Your answer should be one number: the count of lines in the records that include the word "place".

* MATERIAL PROVIDED:
━━━━━━━━━━━━━━━━

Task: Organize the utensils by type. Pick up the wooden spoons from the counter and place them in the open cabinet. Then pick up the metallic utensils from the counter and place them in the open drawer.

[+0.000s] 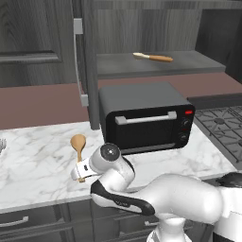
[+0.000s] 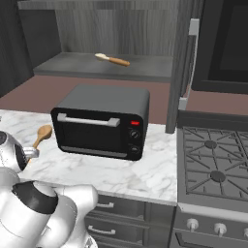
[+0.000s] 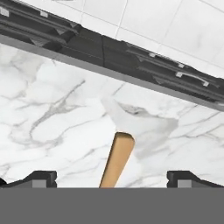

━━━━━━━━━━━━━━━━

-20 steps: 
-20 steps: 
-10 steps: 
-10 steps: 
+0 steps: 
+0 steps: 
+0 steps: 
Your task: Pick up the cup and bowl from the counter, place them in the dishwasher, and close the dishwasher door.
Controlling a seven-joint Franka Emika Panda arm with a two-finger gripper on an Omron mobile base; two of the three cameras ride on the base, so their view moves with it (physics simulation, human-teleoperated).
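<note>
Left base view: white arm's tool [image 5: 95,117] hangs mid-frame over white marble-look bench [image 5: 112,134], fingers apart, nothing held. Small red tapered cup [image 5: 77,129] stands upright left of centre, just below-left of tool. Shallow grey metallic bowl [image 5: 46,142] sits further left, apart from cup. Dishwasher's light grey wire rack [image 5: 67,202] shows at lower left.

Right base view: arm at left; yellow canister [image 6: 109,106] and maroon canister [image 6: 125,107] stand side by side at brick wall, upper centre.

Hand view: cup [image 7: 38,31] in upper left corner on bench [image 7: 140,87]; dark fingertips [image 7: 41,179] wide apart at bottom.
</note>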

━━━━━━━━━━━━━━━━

* SOLUTION TO THE PROBLEM: 2